My use of a car also renders redundant the use of public transportation within the city. While San Francisco has a robust network of buses, light rail, and cable cars, it makes little sense to use these to get around once one has already brought a car in. This means more traffic, more searching for parking, and more time spent in the car.
A large portion of my trips to the city involve no sightseeing at all, but rather solely for access to the SFO airport. While the presence of a major airport is common to large cities, the airport as a human transport node goes against the simplistic notion of a city as a destination. While I readily accept that most cities are mere stops on the longer journey for goods traveling out via highways and ports, I tend to conceive of San Francisco as a destination, as opposed to a stop, at least for human beings.

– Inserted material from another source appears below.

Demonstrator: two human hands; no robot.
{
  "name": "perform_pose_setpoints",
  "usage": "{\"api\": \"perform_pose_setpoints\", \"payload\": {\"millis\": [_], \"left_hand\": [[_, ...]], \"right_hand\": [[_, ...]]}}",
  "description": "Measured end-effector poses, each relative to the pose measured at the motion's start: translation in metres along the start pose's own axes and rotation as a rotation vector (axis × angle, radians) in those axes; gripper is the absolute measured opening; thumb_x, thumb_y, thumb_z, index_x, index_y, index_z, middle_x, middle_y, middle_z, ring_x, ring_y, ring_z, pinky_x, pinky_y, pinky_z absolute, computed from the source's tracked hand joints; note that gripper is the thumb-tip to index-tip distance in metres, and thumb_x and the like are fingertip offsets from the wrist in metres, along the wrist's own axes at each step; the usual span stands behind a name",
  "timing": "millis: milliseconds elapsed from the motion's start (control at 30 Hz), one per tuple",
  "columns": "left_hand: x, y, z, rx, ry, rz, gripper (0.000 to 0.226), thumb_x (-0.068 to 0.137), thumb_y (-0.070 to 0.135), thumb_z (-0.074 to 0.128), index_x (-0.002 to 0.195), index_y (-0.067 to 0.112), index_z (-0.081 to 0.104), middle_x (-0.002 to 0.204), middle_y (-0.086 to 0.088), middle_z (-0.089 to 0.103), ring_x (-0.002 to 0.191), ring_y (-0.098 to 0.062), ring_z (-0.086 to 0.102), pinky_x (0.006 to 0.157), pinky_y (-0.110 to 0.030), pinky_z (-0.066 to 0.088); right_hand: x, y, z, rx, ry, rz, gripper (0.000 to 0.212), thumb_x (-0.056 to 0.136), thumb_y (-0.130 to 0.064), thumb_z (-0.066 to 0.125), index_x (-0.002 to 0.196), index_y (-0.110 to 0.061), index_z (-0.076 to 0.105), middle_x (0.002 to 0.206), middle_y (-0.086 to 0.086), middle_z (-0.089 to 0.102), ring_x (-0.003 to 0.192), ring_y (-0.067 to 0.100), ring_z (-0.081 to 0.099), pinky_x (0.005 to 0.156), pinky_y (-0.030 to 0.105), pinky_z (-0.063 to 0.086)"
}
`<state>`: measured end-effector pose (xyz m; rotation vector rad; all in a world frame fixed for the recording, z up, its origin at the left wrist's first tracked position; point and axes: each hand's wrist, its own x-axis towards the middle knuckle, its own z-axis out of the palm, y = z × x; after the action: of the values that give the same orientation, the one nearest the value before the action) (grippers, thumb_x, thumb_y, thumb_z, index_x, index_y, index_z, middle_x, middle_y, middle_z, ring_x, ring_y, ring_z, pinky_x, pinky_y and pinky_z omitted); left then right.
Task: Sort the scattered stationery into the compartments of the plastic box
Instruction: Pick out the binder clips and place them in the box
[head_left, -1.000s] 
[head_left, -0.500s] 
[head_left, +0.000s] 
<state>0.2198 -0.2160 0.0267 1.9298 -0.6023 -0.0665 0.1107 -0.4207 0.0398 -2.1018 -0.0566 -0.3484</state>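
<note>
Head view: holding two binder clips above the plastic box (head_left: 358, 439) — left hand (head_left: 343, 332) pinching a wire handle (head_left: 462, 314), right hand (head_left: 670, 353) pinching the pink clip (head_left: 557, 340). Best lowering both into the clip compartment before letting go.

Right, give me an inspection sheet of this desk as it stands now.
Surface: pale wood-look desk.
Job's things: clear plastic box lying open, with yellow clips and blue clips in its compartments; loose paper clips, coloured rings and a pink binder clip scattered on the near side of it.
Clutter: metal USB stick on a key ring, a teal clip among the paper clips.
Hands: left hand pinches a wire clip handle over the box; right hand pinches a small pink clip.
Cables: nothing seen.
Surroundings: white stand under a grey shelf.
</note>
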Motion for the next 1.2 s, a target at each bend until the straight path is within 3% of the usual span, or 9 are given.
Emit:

From the perspective of a TV packed into a shipping container or a passenger on a plane, it is obvious that a city is a place to pass through. The logic of the car, however, is that it rarely makes sense to drive through San Francisco; wherever one is going, it is usually faster to skirt the edges or avoid it completely. The car being the primary mode of transportation through which I experience the city affects how I see (or do not see) the city as a point of departure for longer journeys of shipping and travel.
In its role as my primary mode of transport with San Francisco, the car shapes my own understanding of the city, as well as my interaction with it. In other words, my relationship to my city, San Francisco, is mediated through cars as well as the transport infrastructure – parking garages, bridges, and highways – built to accommodate them.